Throttling means limiting how often a function can be executed in a given time interval.
If an event (like scroll, resize, mouse move) keeps firing continuously, throttling ensures the function runs at regular intervals, not every single time.
🔹 How Throttling Works?
- Imagine you’re scrolling — the
scrollevent fires hundreds of times per second. - Without throttling → function executes too many times → performance issues.
- With throttling → function executes at most once in X milliseconds, no matter how many events occur.

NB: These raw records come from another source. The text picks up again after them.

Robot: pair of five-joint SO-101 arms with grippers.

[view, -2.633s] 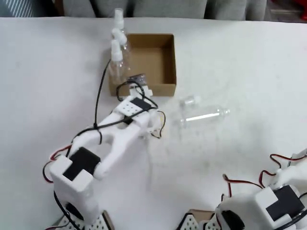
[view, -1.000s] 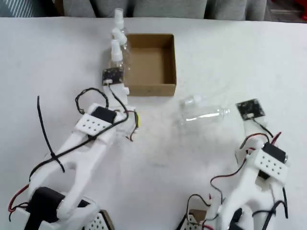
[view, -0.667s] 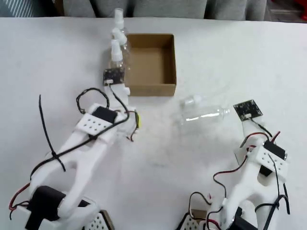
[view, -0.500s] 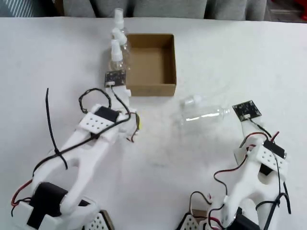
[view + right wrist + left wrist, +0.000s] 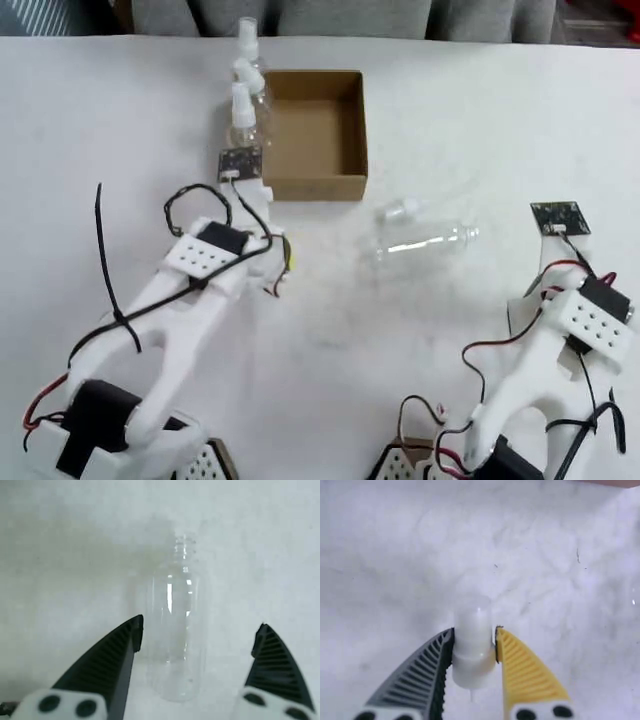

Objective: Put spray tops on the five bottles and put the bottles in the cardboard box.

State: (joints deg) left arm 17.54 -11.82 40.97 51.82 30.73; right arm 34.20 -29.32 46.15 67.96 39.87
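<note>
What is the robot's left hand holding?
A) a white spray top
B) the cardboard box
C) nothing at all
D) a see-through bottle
A: in the left wrist view, the left hand is shut on a white spray top, which is squeezed from both sides.

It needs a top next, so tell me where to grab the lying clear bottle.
I'd grip the clear bottle across its round middle, from above, one finger on each long side. It lies flat in front of the open right gripper, and this leaves the threaded neck free for capping.
</note>
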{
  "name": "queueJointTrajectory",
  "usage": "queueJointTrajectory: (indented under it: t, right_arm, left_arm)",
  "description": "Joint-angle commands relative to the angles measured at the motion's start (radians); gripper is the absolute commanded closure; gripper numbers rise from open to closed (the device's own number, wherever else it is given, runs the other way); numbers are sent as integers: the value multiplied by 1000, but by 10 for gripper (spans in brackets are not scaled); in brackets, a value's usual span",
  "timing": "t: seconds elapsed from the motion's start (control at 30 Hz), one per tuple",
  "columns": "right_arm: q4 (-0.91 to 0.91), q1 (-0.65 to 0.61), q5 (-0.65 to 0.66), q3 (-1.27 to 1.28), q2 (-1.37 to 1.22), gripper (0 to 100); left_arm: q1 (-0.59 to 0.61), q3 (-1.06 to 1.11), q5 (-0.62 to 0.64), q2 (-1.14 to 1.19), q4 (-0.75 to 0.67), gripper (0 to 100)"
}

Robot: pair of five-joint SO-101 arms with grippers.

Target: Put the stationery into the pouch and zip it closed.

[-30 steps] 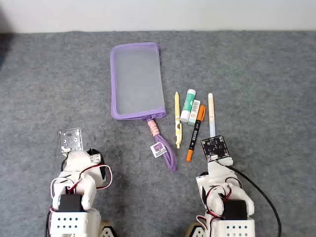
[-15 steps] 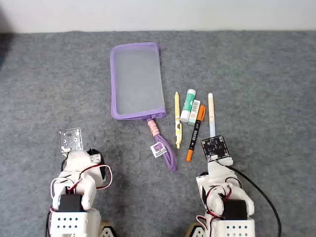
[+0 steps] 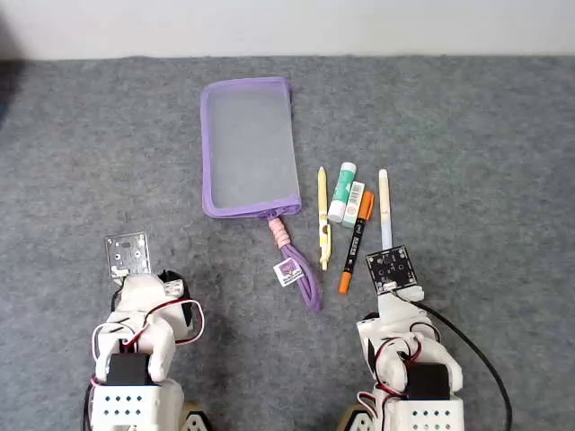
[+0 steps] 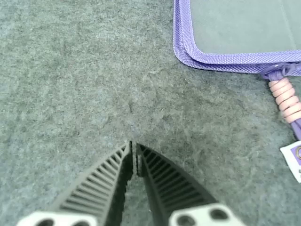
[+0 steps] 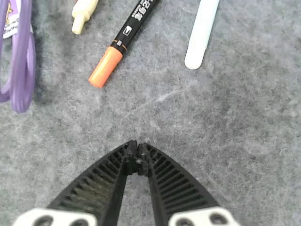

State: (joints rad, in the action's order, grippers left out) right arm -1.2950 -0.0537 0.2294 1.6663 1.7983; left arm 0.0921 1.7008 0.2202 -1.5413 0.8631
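lying flat on the grey felt surface [image 3: 467,162], well ahead of both arms, the pouch [image 3: 250,148] was a mesh rectangle edged in purple, its long sides running away from the robot. from the right corner of its near short edge a pink coiled cord [image 3: 281,233] led back toward the arms to a purple strap loop [image 3: 305,283], with a small white tag [image 3: 288,273] against the loop. whether the zip stood open or shut could not be told.

just to the right of the pouch, four pieces of stationery lay side by side on the surface, all roughly parallel to the pouch's long sides. nearest the pouch was a yellow pen [image 3: 323,215], then a green-and-white glue stick [image 3: 341,190], then an orange marker [image 3: 356,242] with a black barrel, and farthest right a pale pen [image 3: 384,211]. the glue stick lay just beside the marker's far end. none of them touched the pouch.

the left pincer [image 4: 134,155] was closed, its ribbed tips meeting with nothing between them, over bare felt near the pouch's near left corner. the right pincer [image 5: 138,153] was likewise closed and empty, over bare felt just short of the marker's orange cap and the pale pen's near end, with the strap loop off to its left.
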Motion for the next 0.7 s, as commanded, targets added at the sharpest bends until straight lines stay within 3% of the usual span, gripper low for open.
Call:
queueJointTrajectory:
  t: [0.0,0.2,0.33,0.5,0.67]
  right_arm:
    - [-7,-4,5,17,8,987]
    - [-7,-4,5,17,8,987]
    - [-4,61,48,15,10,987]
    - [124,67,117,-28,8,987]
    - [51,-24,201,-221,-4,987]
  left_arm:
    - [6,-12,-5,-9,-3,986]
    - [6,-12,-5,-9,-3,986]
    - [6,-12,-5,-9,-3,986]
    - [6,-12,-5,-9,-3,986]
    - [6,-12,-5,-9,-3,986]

🔹 Example Without Throttling ❌
window.addEventListener("scroll", () => {
console.log("Scroll event at", Date.now());
});
👉 Logs continuously on every pixel scroll → very costly!

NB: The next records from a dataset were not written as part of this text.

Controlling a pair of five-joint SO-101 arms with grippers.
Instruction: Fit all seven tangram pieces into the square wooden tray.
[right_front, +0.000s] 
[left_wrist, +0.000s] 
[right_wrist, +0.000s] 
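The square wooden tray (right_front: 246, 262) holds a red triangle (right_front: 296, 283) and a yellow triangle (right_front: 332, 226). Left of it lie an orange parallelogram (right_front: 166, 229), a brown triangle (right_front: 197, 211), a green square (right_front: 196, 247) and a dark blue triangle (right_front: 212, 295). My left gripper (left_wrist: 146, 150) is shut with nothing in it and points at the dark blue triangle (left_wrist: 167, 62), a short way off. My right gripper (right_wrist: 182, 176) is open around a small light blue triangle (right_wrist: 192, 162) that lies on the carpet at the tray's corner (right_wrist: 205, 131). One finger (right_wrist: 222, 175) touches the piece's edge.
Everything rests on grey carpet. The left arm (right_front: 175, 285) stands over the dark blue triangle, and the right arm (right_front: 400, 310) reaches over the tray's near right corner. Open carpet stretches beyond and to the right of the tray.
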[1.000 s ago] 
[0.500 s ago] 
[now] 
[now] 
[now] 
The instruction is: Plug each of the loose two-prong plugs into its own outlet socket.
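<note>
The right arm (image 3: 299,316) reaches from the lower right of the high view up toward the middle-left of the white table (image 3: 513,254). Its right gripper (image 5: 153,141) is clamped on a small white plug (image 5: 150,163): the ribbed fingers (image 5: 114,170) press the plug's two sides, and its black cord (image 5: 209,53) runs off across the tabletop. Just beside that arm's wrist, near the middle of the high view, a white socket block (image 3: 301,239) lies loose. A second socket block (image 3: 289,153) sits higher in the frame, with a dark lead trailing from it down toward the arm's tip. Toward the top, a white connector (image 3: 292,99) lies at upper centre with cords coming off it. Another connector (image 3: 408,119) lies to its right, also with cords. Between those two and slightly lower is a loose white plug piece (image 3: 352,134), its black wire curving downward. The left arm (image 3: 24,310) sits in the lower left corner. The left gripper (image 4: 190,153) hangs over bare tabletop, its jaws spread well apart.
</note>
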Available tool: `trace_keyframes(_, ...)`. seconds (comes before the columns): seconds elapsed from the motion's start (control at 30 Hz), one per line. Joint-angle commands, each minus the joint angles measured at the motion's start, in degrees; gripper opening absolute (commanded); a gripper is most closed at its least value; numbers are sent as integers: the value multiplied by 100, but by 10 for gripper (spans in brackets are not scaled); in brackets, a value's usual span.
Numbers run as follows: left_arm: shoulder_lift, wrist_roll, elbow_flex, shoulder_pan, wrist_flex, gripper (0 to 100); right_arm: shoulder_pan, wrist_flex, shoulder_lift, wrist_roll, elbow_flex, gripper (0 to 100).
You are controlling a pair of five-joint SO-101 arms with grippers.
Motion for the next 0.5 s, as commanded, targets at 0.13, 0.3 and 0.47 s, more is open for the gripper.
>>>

🔹 Example With Throttling ✅
function throttle(func, limit) {
let lastCall = 0;
return function (...args) {
const now = Date.now();
if (now - lastCall >= limit) {
lastCall = now;
func.apply(this, args);
}
};
}
const handleScroll = throttle(() => {
console.log("Throttled Scroll at", Date.now());
}, 1000);
window.addEventListener("scroll", handleScroll);
👉 Here, no matter how fast you scroll, handleScroll will run once per second (1000ms).

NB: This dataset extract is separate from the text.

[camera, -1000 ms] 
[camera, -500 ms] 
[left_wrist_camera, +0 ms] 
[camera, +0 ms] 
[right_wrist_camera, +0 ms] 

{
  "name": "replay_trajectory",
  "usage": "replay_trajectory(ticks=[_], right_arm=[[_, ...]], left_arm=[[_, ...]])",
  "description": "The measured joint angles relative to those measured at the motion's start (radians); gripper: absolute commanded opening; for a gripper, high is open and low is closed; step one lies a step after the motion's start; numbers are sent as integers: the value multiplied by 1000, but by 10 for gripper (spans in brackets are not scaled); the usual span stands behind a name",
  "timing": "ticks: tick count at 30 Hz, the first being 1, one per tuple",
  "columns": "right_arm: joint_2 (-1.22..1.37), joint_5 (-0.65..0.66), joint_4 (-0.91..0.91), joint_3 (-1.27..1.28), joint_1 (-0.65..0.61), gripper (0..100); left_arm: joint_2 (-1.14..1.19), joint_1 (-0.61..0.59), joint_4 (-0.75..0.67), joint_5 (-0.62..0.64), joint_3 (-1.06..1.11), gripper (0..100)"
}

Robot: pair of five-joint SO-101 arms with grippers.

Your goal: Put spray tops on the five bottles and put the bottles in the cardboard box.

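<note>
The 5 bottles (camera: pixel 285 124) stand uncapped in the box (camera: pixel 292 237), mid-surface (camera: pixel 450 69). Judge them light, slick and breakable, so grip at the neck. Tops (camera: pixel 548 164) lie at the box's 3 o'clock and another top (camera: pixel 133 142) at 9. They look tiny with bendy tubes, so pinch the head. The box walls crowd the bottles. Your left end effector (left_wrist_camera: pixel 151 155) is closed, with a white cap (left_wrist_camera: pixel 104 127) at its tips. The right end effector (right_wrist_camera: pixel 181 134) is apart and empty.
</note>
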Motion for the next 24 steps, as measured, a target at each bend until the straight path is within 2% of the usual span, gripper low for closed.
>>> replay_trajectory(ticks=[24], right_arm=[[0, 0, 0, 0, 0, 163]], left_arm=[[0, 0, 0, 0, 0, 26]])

🔹 Throttling in React Example
import React, { useEffect } from "react";
function App() {
useEffect(() => {
const throttle = (func, limit) => {
let lastCall = 0;
return (...args) => {
const now = Date.now();
if (now - lastCall >= limit) {
lastCall = now;
func(...args);
}
};
};
const handleResize = throttle(() => {
console.log("Window resized:", window.innerWidth);
}, 2000);
window.addEventListener("resize", handleResize);
return () => window.removeEventListener("resize", handleResize);
}, []);
return <h1>Resize the window and check console!</h1>;
}
export default App;
👉 Here, window resize logs only once every 2 seconds, not continuously.
🔹 Real Use Cases of Throttling
- Handling scroll events (infinite scroll, animations).
- Handling resize events.
- Preventing too many API calls when user performs frequent actions.
- Optimizing drag and drop events.
✅ Short Interview Answer
“Throttling is a technique to limit how frequently a function executes. Even if an event fires continuously (like scroll/resize), throttling ensures the function runs only once in a fixed interval. It improves performance and prevents unnecessary computations.”